### What you need to do
Reprint all of the data below exactly as shown and skip every image.

----------

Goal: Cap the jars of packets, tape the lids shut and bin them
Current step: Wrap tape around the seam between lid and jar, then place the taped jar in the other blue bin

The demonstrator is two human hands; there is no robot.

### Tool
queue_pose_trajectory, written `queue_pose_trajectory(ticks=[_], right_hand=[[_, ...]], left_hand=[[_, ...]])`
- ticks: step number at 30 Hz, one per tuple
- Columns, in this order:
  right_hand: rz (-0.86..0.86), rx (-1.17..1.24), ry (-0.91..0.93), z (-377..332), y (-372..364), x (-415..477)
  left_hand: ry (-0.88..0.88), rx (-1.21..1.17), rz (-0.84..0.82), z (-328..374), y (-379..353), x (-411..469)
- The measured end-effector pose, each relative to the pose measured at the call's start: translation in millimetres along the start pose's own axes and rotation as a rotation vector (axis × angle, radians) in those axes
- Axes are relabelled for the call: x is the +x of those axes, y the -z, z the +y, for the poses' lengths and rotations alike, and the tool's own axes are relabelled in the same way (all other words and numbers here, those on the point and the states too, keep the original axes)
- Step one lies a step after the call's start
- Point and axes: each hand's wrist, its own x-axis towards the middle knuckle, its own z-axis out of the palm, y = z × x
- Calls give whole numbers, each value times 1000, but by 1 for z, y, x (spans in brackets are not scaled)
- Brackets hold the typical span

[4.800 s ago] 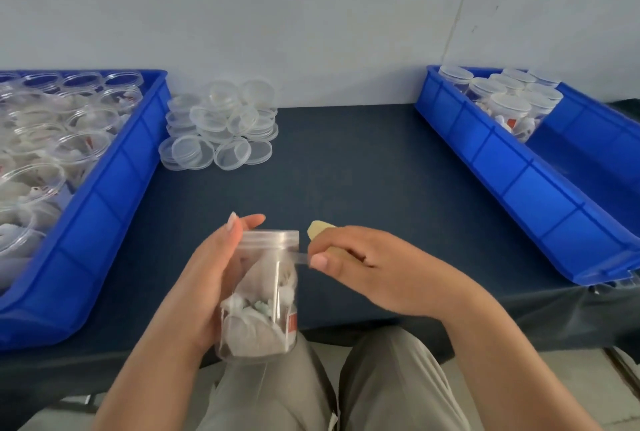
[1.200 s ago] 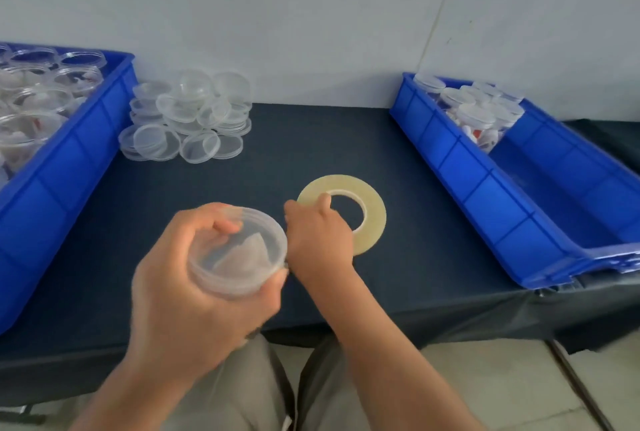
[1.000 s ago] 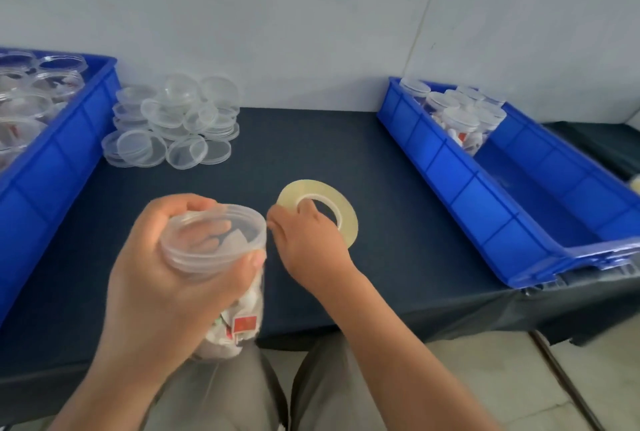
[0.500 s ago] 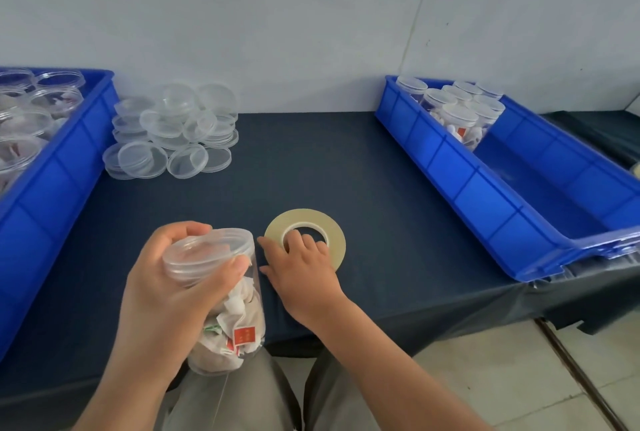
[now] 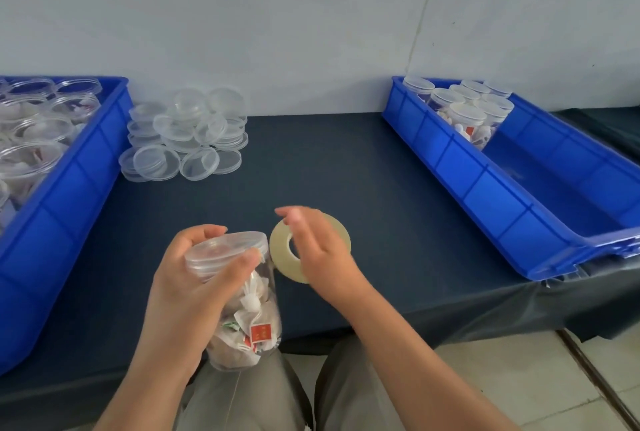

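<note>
My left hand [image 5: 187,288] grips a clear jar [image 5: 247,319] of white packets just under its clear lid [image 5: 225,250], holding it tilted over the table's front edge. A flat yellowish tape roll [image 5: 282,257] lies on the dark table right of the jar. My right hand [image 5: 318,250] hangs over the roll with relaxed, extended fingers, holds nothing and covers the roll's right half. A blue bin [image 5: 485,188] at the right holds several capped jars [image 5: 464,111] in its far end.
A second blue bin [image 5: 69,195] at the left is packed with open jars [image 5: 34,132] of packets. A heap of loose clear lids [image 5: 187,132] sits near the wall beside it. My knees are below the table edge.
The right hand has lifted off the tape roll it was resting on and now hangs over it. The left hand still holds the jar in much the same place.
</note>
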Motion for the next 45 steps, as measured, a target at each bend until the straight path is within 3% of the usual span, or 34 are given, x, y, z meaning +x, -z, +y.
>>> queue_pose_trajectory(ticks=[2, 4, 13, 19, 22, 28, 31, 35, 38, 41, 43, 45], right_hand=[[-86, 146, 14, -14, 6, -14], [-184, 143, 21, -24, 4, -22], [-233, 341, -18, -27, 5, -31], [-226, 336, -67, -29, 8, -32], [-307, 413, -131, -26, 19, -30], [-355, 348, -77, -35, 44, -30], [-231, 340, 12, -51, 77, -21], [152, 390, 101, -75, 157, 15], [385, 113, 147, -81, 233, 49], [752, -237, -49, -70, 301, 80], [829, -361, -191, -53, 334, 94], [799, -482, -334, -28, 361, 105]], left_hand=[[10, -31, -1, 1, 0, -2], [21, -81, -16, 4, -3, -4], [132, -325, -136, 20, -5, -10], [23, -166, -121, 24, -3, -11], [-45, -127, -157, 23, -2, -13], [-221, -71, -186, 18, -10, -13], [-160, -225, -159, 24, -14, 1], [-191, -277, -63, 25, -3, 17], [-173, -200, -22, 16, 12, 15], [-132, -165, 60, 8, 21, 15], [-119, -183, 92, 2, 23, 16], [-103, -174, 114, -4, 23, 17]])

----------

### Reply to the task
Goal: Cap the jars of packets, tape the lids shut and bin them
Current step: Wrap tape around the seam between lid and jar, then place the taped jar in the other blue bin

The demonstrator is two human hands; there is no robot.

### Tool
queue_pose_trajectory, written `queue_pose_trajectory(ticks=[_], right_hand=[[_, ...]], left_hand=[[_, ...]])`
- ticks: step number at 30 Hz, one per tuple
- Columns, in this order:
  right_hand: rz (-0.86..0.86), rx (-1.17..1.24), ry (-0.91..0.93), z (-377..332), y (-372..364), x (-415..477)
  left_hand: ry (-0.88..0.88), rx (-1.21..1.17), rz (-0.84..0.82), z (-328..374), y (-379..353), x (-411..469)
- The measured end-effector pose, each relative to the pose measured at the call's start: translation in millimetres along the start pose's own axes and rotation as a rotation vector (axis × angle, radians) in those axes
- Axes are relabelled for the call: x is the +x of those axes, y the -z, z the +y, for the poses' lengths and rotations alike, and the tool's own axes are relabelled in the same way (all other words and numbers here, those on the point and the states too, keep the original axes)
- Step one lies a step after the call's start
- Point and axes: each hand's wrist, its own x-axis towards the middle knuckle, its own z-axis out of the palm, y = z × x
- Calls give whole numbers, each value times 1000, but by 1 for z, y, x (spans in brackets are not scaled)
- Brackets hold the typical span

[4.800 s ago] 
[1.200 s ago] 
[1.000 s ago] 
[0.500 s ago] 
[now] 

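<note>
My left hand [image 5: 187,288] grips a clear jar [image 5: 247,319] of white packets just under its clear lid [image 5: 225,250], holding it tilted over the table's front edge. A flat yellowish tape roll [image 5: 282,257] lies on the dark table right of the jar. My right hand [image 5: 318,250] hangs over the roll with relaxed, extended fingers, holds nothing and covers the roll's right half. A blue bin [image 5: 485,188] at the right holds several capped jars [image 5: 464,111] in its far end.
A second blue bin [image 5: 69,195] at the left is packed with open jars [image 5: 34,132] of packets. A heap of loose clear lids [image 5: 187,132] sits near the wall beside it. My knees are below the table edge.
The right hand has lifted off the tape roll it was resting on and now hangs over it. The left hand still holds the jar in much the same place.
</note>
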Motion for the next 45 steps, as measured, a target at each bend until the straight path is within 3% of the usual span, or 34 are given, x, y, z meaning +x, -z, +y.
>>> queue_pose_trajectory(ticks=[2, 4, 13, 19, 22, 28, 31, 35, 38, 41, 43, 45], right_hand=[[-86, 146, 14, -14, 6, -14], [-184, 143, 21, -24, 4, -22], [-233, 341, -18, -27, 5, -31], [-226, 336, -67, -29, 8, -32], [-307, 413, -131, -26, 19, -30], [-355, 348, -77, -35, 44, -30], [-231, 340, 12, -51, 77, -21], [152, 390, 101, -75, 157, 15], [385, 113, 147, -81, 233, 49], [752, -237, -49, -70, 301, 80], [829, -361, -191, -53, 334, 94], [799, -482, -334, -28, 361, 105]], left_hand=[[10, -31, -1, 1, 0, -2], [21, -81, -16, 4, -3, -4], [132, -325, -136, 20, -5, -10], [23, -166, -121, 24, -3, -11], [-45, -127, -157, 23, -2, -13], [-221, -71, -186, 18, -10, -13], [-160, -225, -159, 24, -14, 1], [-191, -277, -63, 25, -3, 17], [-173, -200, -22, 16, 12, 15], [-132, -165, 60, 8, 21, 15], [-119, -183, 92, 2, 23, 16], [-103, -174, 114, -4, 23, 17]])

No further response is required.